The Benefits of Investing in ICOs: Why You Should Get Involved

The Benefits of Investing in ICOs: Why You Should Get Involved The Benefits of Investing in ICOs: Why You Should Get Involved

ICO, an acronym for Initial Coin Offering, made its way to the market in July 2013. The concept was reportedly pitched in 2012 by J.R Willet when they published a whitepaper titled The Second Bitcoin White Paper

The record of the first-ever ICO is linked to Mastercoin which was launched by him and was able to raise bitcoin worth $500,000. It was later in August 2013 when the first transaction happened on Mastercoin.

Content in this article takes a deeper dig by examining the benefits of participating in ICOs and why investors should consider them.
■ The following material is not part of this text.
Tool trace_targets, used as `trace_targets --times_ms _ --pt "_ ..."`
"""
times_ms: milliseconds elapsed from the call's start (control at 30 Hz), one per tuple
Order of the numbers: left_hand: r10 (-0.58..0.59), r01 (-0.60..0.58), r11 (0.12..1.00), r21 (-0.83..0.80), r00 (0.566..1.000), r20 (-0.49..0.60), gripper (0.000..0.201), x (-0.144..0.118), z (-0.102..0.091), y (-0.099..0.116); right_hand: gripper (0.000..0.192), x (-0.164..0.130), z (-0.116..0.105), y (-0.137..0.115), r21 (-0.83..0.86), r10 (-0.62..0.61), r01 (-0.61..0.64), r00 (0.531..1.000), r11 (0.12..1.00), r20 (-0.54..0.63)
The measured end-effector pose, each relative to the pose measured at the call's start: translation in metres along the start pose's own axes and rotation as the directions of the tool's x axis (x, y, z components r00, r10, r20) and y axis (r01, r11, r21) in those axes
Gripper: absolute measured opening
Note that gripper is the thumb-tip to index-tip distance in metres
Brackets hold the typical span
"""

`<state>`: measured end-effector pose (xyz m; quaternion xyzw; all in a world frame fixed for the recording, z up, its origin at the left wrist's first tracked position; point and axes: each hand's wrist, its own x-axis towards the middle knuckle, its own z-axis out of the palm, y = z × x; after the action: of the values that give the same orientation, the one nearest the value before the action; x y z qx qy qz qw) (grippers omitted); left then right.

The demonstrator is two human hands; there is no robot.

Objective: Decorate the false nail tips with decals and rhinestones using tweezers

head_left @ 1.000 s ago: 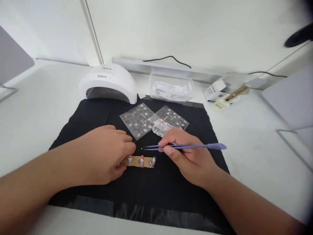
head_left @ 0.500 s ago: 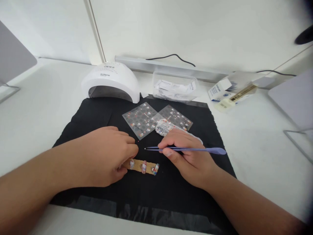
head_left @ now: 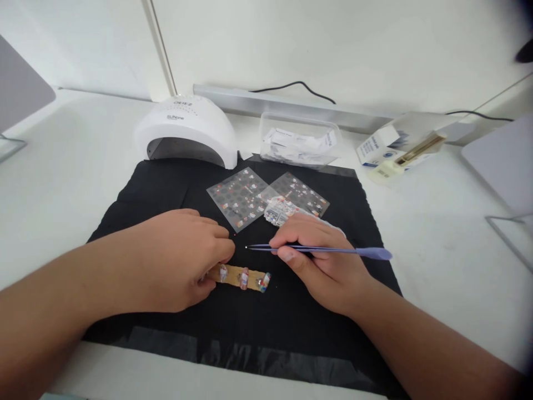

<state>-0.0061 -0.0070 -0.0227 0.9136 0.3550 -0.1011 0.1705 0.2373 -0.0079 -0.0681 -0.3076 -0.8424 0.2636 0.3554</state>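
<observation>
My left hand (head_left: 189, 261) is closed around one end of a tan wooden strip (head_left: 252, 280) that bears several decorated false nails (head_left: 244, 279). Its fingertips are partly hidden behind the knuckles. Purple tweezers (head_left: 333, 250) lie pinched between the thumb and fingers of my right hand (head_left: 318, 255), their points turned left. A tiny white bead (head_left: 246, 247) shows at the tweezer tips, above the strip and apart from it. Beyond the hands, two clear sticker sheets (head_left: 237, 200) overlap on the black cloth. A clear piece with small bits (head_left: 278, 210) is partly covered by my right hand.
A white nail lamp (head_left: 187, 125) stands at the back left of the black cloth (head_left: 162, 186). Behind the sheets is a clear plastic box (head_left: 297, 141) of packets. At the right are a small white carton (head_left: 377, 147) and a gold-capped bottle (head_left: 387, 172).
The whole view has shifted slightly, so the scene sits a little higher. Both hands keep their grips, and the tweezers stay nearly in the same place above the strip.
</observation>
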Motion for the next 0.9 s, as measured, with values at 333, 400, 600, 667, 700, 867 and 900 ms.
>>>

Also, there is a detailed review of the concept of ICO right at the beginning of the following piece.

Understanding ICOs

ICOs, or Initial Coin Offering, mirrors the fundamentals of an IPO, which is an Initial Public Offering. Both aim to raise funds for projects by approaching investing. They have a set target in mind along with the offering structure which could be dynamic or static. 

One aspect where ICOs differ from IPO is in terms of reach out. ICOs directly reach out to investors instead of involving an intermediary. This has its advantages and disadvantages which will be discussed later in the content.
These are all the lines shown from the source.